The Advice Industry Part II
A lot has happened in our regulatory world since I posted the original blog piece. The DOL rule is void. The SEC is opening up a public comment period about its new standards of client care.
The government regulates this industry – investments, advice, and insurance – via the Securities and Exchange Commission (the original 1940 Investment Advisers Act), the Department of Labor (ERISA comes under DOL, or the Employee Retirement Income Security Act), and the insurance commissioners of the 50 states. Just as it takes a team to give a client comprehensive advice (financial planner, investment adviser, estate attorney, accountant, and maybe more), apparently it takes a team of government agencies to regulate all of us in the industry to their satisfaction.
The Now-Dead DOL Rule
The 1940 SEC Act requires a fiduciary standard of client care. As I noted in Part I, The SEC granted exceptions to the brokerage industry, and a much lower suitability standard became the norm. A few years ago the Obama Department of Labor got into the game, and enacted its now dead DOL rule. It required . . . wait for it . . . people giving investment advice to client retirement accounts to act in their client’s best interests. What a concept! But it brought along with it an enormous regulatory and compliance burden.
The underlying assumption is that any sales situation creates a conflict of interest with the client. Which it does. If I want to sell you a security, a policy, or a suit – I have a conflict of interest with you. How do you really know that the suit looks great or that you need that stock in your portfolio? You don’t – unless you are of equal training and experience as the person making the recommendation. To deal with the conflict of interest, the DOL initiated a whole host of rules, the most (in)famous of them being the best interest contract exception (BICE). In this circumstance a client signed a statement to the effect that he understood he was paying a fee for advice, that there was a conflict of interest in the way that the adviser would be paid, but nevertheless he would hold the adviser harmless.

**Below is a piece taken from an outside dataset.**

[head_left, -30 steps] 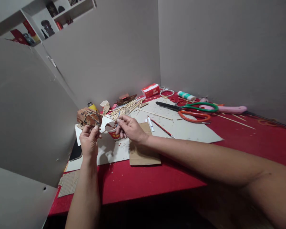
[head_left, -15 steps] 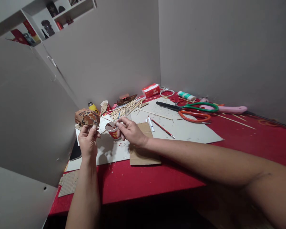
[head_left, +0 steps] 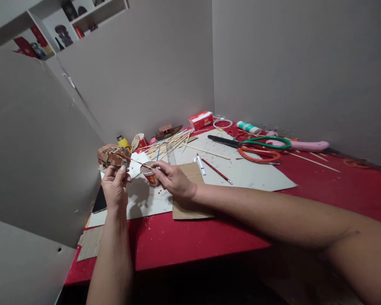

The rule was open to the public for comments for an extended period of time. The insurance and brokerage worlds hated it. Apparently they saw too big a risk of the rule killing business. Nevertheless, the DOL phased in part of the law. However, just recently the 5th Circuit Court of Appeals has ruled the DOL rule void.
The SEC Replacement
The DOL rule was, I believe, misplaced, in that it came out of the wrong Federal Agency. DOL enforces ERISA. Fiduciary standards are SEC territory, not DOL. One could make the argument that the DOL was acting in a vacuum created by the SEC’s inaction.
Consequently, the SEC has been working hard to come up with a replacement. Although the proposals I’ve seen so far fall far short of a full fiduciary standard, they are a little stronger than the current suitability standard. The public comment period is about to open up, and by early 2019 we may have a new rule.
From what I’ve seen so far, the most interesting part of the proposal is to limit who can call himself or herself an adviser (or advisor). Those who practice with a fiduciary standard will be called advisers, and everyone else will have to come up with a new term.
Our point of view is that we are in favor of anything that advances a broad fiduciary standard of care in the investment and financial advice industry. As CFP® professionals, we are already there in that standard. As a Registered Investment Advisory firm, we are already there in that standard. But does the public at large perceive what the differences in client care really mean? Probably not.
The CFP® Board’s New Standard
Meanwhile, the CFP® Board itself has, after a period of public comment, strengthened its own rules for CFP® certificants. The standard is currently a fiduciary one – meaning the client’s best interests first and always. But not always! only when doing financial planning or performing substantial elements thereof. Our new rule goes into effect in October of next year. At that point we’ll have a 24/7 fiduciary standard whenever giving financial advice. About time.
Bottom line: you can always expect unbiased financial advice, in your best interests, with any conflicts of interest fully disclosed, when you work with a CFP® professional.